William Legget, guardabosques del Parque Nacional de las Montañas de Guadalupe en el oeste de Texas, captó las imágenes de una ardilla de roca (Otospermophilus variegatus) agarrando con sus patas una culebra del desierto (Masticophis taeniatus) y devorando su cabeza.

Aunque parece algo sádico y sacado de un cuento de terror, es algo bastante común. "En general comen nueces y bayas, pero también se sabe que toman insectos, lagartos y serpientes", contó el guardabosques a Science Alert.
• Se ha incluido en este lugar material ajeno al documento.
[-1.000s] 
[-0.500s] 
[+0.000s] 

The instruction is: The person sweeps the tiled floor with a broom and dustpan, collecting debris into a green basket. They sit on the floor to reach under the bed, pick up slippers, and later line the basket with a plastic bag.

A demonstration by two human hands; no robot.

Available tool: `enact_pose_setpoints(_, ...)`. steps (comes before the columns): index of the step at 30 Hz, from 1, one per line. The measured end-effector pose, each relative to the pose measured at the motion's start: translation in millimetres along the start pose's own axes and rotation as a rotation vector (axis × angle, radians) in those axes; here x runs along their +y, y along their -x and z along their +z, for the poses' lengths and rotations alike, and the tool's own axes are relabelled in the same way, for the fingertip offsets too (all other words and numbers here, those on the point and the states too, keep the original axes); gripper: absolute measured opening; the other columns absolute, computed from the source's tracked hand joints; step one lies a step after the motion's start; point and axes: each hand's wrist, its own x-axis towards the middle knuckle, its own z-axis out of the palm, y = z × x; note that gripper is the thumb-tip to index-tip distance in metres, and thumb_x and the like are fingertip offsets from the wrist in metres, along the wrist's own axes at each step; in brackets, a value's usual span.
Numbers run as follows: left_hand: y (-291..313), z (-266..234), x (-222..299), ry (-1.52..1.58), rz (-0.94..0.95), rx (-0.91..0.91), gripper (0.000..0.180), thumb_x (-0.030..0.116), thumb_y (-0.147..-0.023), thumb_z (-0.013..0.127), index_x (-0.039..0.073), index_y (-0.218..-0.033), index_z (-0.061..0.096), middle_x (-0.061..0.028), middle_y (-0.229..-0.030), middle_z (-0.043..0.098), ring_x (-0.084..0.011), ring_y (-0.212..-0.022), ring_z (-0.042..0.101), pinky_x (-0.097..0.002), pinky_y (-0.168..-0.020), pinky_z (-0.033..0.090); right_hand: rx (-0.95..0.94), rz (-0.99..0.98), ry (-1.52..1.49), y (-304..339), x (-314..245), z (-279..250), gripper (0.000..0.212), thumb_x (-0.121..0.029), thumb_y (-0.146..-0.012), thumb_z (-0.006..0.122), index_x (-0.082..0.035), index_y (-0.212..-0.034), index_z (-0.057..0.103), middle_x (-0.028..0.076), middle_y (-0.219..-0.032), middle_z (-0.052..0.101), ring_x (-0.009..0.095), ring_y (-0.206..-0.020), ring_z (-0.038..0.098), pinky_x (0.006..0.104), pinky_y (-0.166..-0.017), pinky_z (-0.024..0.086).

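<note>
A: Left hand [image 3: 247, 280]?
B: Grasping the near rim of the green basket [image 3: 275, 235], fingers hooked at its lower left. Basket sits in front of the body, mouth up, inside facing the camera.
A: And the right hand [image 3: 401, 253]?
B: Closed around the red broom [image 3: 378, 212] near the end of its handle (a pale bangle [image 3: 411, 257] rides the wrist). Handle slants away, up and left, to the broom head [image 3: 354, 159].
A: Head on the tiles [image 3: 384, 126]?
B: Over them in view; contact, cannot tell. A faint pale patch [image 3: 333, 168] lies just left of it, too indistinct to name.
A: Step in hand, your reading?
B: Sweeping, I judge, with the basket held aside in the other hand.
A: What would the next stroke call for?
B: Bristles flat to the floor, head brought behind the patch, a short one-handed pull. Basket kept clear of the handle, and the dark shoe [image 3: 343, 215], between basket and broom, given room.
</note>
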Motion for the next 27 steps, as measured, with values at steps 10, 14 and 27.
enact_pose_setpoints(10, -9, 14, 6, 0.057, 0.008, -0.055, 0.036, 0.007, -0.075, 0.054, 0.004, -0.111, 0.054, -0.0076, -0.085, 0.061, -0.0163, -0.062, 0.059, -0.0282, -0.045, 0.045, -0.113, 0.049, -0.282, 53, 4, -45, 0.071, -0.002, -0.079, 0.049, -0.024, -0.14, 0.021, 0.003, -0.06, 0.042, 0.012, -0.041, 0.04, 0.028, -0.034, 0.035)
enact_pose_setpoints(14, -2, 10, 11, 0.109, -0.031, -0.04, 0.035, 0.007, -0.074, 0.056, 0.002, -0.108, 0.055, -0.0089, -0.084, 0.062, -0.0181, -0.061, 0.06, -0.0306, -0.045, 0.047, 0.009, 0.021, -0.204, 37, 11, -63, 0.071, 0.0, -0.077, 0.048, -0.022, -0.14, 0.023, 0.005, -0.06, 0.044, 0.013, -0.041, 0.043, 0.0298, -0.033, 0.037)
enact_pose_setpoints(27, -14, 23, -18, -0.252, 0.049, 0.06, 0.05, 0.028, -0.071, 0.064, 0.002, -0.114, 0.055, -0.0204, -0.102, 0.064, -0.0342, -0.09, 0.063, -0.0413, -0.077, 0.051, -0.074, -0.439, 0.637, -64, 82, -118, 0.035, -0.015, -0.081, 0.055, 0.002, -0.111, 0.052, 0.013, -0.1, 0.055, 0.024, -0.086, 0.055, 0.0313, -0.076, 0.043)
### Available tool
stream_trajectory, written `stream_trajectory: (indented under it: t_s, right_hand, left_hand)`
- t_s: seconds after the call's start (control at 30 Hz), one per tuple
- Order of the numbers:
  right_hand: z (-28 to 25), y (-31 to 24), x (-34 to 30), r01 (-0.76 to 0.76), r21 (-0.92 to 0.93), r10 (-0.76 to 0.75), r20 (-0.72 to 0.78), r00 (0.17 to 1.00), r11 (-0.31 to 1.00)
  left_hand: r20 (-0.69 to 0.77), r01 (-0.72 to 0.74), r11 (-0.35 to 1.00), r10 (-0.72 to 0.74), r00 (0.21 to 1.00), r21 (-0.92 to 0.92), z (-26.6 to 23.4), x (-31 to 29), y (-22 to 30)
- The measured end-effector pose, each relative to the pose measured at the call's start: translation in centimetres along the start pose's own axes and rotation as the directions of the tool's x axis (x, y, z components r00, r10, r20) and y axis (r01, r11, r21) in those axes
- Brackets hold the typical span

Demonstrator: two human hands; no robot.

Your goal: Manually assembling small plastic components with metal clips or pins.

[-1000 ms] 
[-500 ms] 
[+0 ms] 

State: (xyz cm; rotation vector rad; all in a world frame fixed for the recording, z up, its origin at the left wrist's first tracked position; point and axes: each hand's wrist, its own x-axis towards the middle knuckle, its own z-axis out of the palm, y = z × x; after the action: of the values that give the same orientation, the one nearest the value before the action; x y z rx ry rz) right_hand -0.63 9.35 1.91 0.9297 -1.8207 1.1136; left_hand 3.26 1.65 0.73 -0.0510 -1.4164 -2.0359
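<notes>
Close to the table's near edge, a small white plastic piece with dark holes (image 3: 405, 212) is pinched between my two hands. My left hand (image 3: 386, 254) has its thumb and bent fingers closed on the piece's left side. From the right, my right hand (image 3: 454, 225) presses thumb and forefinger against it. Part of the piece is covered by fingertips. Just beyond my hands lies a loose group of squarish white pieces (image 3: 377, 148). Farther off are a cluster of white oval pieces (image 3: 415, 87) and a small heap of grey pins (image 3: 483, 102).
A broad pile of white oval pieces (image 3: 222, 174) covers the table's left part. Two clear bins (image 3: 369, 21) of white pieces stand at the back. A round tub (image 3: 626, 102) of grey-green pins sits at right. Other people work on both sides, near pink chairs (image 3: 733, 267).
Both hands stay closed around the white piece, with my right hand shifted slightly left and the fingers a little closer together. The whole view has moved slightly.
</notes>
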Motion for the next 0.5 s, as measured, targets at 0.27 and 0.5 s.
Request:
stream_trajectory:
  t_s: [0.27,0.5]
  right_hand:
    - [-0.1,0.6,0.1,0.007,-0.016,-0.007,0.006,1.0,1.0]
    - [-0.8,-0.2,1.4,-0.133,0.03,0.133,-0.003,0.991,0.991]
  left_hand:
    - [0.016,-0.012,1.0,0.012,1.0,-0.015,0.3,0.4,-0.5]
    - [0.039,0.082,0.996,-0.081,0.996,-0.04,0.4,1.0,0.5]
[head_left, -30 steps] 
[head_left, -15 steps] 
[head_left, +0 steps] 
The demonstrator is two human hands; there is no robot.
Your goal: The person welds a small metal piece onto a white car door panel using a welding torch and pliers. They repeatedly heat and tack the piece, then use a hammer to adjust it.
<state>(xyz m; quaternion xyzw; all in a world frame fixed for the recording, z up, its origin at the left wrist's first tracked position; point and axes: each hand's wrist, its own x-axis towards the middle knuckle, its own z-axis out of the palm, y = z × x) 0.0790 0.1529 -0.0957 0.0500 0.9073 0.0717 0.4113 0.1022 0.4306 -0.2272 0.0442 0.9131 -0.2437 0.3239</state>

De acuerdo con la leyenda que se ha formado en torno a la ardilla, es que devoró la mayor parte de la serpiente, incluidos los huesos, hasta los últimos cinco centímetros, más o menos.

Ardilla roca devorando una serpiente

Una investigación del Centro Nacional de Información Biotecnológica sugiere que las ardillas terrestres podrían utilizar las pieles de las serpientes cascabel para evitar a otros depredadores. La mastican y se restriegan contra ellas después para enmascarar su propio aroma con el del reptil.

También existe un vídeo que demuestra cómo se defienden las ardillas frente a las serpientes. En este caso se trata de una ardilla africana a pesar de las varias picaduras de la serpiente, insiste en roer la piel del reptil.